Según la Organización Mundial de la Salud (OMS), la adicción es una enfermedad física y psicoemocional que crea una dependencia o necesidad hacia una sustancia, actividad o relación. Existen orientaciones psicodinámicas que plantean alternativas adicionales para comprender el suceso adictivo desde el mundo interno del adicto.

La adicción es un proceso humano multifactorial en el que se entretejen los aspectos físico, social y psicológico. Es en el aspecto psicológico en el que queremos hacer hincapié: ¿Qué explicación brindan las teorías psicodinámicas para las adicciones?

La experiencia clínica ha comprobado que el adicto tiene dificultades importantes en el manejo de sus emociones, ya sea  que ‘sienta demasiado’ o que bloquee sus emociones y ‘no sienta nada’. En ambas situaciones y a pesar de tener un efecto limitado y a corto plazo, la persona recurre al alcohol o a la droga en busca de una auto-medicación que le permita regular las emociones intolerables en ese momento.

Las emociones son nuestra guía para conocer y comprender el mundo interno de cada persona. Cuando el adicto las anestesia sistemáticamente a través de la auto-medicación, impide que lo que le está sucediendo internamente sea comprensible y se ve limitado a cuidarse a sí mismo.

El adicto sabe que la droga lo incapacita en su vida; sin embargo, no conoce otro camino y al imaginar que volverá a sentir lo intolerable, la opción de dejar su adicción es impensable.

Es importante reflexionar sobre el significado del término a-dicción, que es no decir. Es la imposibilidad de expresar o  compartir lo indecible, el dolor y la ansiedad que la droga apacigua.

Una de las alternativas que propone el enfoque psicoterapéutico es crear un espacio lo suficientemente sólido y confiable para que el adicto diga lo que no ha podido y que sea posible comprender lo que la adicción le está comunicando; es un primer paso hacia la recuperación.

Al crear una relación confiable con el psicoterapeuta, el adicto puede adentrarse en su mundo interno, conocerse y fortalecerse para enfrentar las emociones intensas.
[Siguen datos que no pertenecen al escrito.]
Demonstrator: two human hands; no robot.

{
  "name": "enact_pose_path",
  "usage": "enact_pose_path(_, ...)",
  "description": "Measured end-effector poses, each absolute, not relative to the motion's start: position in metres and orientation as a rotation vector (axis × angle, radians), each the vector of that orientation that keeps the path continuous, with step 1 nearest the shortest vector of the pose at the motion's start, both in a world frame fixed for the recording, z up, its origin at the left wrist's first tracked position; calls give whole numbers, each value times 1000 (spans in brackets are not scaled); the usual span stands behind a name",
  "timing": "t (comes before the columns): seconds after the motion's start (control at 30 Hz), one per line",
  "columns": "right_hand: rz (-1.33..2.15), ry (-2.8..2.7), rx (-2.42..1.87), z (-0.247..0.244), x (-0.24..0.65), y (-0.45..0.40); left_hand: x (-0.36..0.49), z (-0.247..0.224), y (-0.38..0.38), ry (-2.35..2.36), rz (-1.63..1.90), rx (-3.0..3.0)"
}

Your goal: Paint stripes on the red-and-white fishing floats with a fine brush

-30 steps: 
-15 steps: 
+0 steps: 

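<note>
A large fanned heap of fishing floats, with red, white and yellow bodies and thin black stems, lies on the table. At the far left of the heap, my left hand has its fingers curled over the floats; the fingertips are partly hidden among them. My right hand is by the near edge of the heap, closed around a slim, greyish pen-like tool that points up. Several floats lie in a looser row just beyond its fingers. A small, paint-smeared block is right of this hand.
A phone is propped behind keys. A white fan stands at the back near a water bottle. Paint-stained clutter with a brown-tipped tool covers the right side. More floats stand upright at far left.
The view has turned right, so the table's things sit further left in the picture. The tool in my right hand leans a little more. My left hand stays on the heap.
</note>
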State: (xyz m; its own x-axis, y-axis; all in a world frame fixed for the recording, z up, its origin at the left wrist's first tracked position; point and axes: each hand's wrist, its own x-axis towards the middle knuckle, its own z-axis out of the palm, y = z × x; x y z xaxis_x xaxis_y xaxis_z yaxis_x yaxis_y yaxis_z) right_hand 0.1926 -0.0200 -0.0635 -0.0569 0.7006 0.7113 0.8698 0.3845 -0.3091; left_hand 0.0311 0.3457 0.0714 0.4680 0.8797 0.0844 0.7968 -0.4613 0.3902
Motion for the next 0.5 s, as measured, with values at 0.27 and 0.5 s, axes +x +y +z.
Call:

Deshilvanar la historia personal, unir las diferentes piezas del rompecabezas interno y encontrar un significado –aunque en ocasiones esto sea doloroso–, llevará a consolidar las estructuras internas para enfrentar y confrontar la adicción de forma creativa y productiva.

La licenciada Lilian Hamui Abadi es coordinadora académica de los Programas de Posgrado en Prevención y Tratamiento de las Adicciones. Universidad Hebraica México.